Click day della vergogna. Dalla denuncia di Meloni alla rete criminale smascherata: ecco chi lucrava sui permessi

Una rete fatta di clan, avvocati, caf, imprenditori e pubblici ufficiali usava identità digitali e assunzioni fittizie per far entrare clandestinamente in Italia migliaia di stranieri. Dopo l’allarme della premier, la Procura e la polizia svelano il sistema

“Un anno fa ci accusavano di fare propaganda. Oggi la realtà ci dà ragione.”
Con queste parole Giorgia Meloni torna sulla vicenda che, nel giugno 2024, l’aveva vista depositare un esposto formale alla Procura nazionale antimafia e antiterrorismo per denunciare gravi anomalie nei cosiddetti click day per i permessi di soggiorno.

A distanza di dodici mesi, le cronache giudiziarie confermano in pieno le sue preoccupazioni. In una maxi-operazione scattata ieri all’alba, la Squadra Mobile e la Procura di Napoli hanno eseguito 45 misure cautelari (di cui 11 in carcere, 23 ai domiciliari e altre con obblighi di firma) contro una vera e propria associazione a delinquere finalizzata al favoreggiamento dell’immigrazione clandestina.
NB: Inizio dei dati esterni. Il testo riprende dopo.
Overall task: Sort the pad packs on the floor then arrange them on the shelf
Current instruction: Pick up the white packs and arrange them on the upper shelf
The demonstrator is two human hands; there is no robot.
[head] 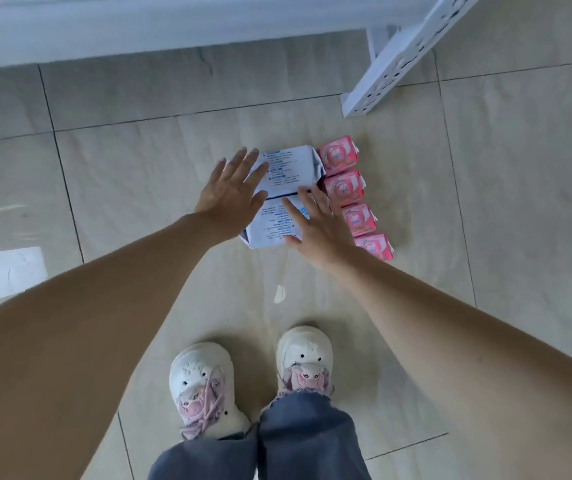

Un click da 10.000 euro: così funzionava il traffico

Al vertice della rete criminale, secondo gli inquirenti, c’erano avvocati, caf, intermediari e persino appartenenti alle forze dell’ordine, che in cambio di denaro – fino a 10.000 euro per straniero – garantivano assunzioni fittizie e creavano identità digitali su misura per superare le procedure online di ingresso nel territorio nazionale.

Il sistema sfruttava la piattaforma del Ministero predisposta per ricevere le domande di manodopera estera, falsificando documenti e gonfiando le richieste delle aziende. Le assunzioni virtuali venivano registrate in massa durante i click day.

La denuncia di Meloni e l’indagine della Dna

Già lo scorso anno, Giorgia Meloni aveva evidenziato che in Campania meno del 3% delle domande si traducevano in veri contratti di lavoro. Meloni parlò in Consiglio dei Ministri di “una sproporzione tra domande avanzate e assunzioni reali” e consegnò un esposto che fu l’avvio formale delle indagini oggi giunte a compimento.

Clan, caf e pubblici ufficiali: i complici del sistema

Il cuore dell’indagine, guidata dal procuratore Nicola Gratteri, ha toccato anche nomi eccellenti della camorra: in particolare il clan Fabbrocino avrebbe messo a disposizione aziende compiacenti e documentazione falsa.

Tra i 45 indagati, anche un agente della polizia municipale di Bolzano, un poliziotto, una vigilessa e diversi imprenditori agricoli che hanno simulato emergenze di manodopera per giustificare le richieste.

“Avanti senza paura”

“Oggi – ha scritto Meloni – arrivano ulteriori conferme inquietanti: identità digitali costruite a tavolino, assunzioni false, legami con i clan, soldi in cambio di accessi illegali nella nostra Nazione.”

Il procuratore Gratteri ha invocato una maggiore blindatura delle procedure, osservando che “la semplificazione apre spazi ai criminali” se non accompagnata da controlli rigorosi.